▶ **What is needed**: Starting at the top of the data and ending with the line that holds "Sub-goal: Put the", transcribe each line exactly; include both ends.

*** Raw data Section Begins ***

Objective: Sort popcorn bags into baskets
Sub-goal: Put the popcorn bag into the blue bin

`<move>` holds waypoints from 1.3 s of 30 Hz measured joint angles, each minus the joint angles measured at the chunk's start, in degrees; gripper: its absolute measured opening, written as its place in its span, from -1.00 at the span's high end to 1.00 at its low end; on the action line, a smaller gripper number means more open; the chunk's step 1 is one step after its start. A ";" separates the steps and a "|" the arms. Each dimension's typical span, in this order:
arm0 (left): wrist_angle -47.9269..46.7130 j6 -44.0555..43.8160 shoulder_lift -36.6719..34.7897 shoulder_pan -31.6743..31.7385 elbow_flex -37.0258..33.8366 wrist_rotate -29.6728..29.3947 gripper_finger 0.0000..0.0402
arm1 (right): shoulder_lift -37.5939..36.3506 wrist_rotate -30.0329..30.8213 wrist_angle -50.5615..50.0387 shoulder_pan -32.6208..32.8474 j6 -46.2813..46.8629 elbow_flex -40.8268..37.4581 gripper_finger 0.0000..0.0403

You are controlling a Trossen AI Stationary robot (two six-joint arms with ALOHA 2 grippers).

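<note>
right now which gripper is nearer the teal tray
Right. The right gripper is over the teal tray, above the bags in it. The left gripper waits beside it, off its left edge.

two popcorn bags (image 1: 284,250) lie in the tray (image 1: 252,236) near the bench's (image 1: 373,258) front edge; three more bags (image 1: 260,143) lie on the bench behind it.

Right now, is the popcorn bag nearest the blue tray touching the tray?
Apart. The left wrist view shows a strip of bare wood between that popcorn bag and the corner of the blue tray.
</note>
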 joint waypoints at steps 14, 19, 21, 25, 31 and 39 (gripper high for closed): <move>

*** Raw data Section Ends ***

▶ **Written reply**:
Objective: Sort popcorn bags into baskets
Sub-goal: Put the popcorn bag into the blue bin

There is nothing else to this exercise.